**What you are asked to do**
Going through the listing below, work out how many lines include "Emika" and give that number by itself.

□ □ □

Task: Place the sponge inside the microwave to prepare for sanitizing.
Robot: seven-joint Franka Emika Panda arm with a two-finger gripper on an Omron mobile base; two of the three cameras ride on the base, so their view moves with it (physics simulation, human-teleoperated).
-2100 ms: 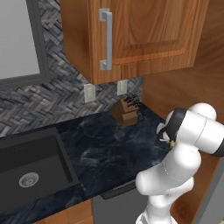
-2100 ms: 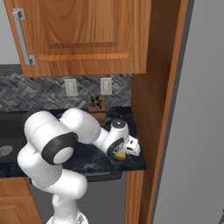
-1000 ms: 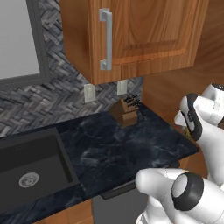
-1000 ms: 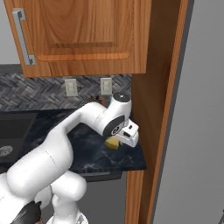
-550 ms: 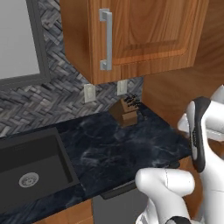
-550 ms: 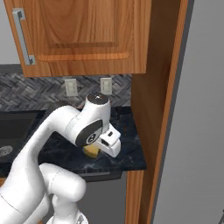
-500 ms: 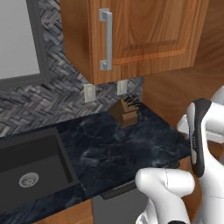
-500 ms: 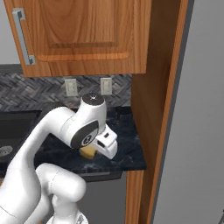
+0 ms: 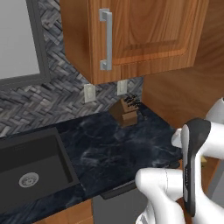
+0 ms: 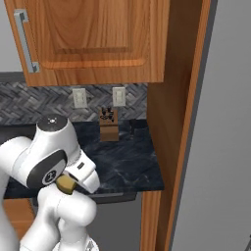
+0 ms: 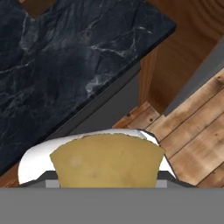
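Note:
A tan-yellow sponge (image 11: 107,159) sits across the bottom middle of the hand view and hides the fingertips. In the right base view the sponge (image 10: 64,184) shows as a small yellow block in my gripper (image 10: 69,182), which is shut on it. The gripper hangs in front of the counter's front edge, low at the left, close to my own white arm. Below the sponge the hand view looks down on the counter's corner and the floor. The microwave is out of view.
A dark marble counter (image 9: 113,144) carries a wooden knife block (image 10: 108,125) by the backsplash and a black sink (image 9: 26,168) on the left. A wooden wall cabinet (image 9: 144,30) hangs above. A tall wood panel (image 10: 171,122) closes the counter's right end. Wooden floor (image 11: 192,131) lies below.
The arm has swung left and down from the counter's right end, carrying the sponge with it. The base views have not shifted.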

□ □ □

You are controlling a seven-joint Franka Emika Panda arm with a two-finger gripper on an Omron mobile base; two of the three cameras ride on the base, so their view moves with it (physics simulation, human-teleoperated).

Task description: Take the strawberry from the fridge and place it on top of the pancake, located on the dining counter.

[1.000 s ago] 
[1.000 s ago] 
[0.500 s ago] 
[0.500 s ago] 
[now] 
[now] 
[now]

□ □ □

**Result of the task**
2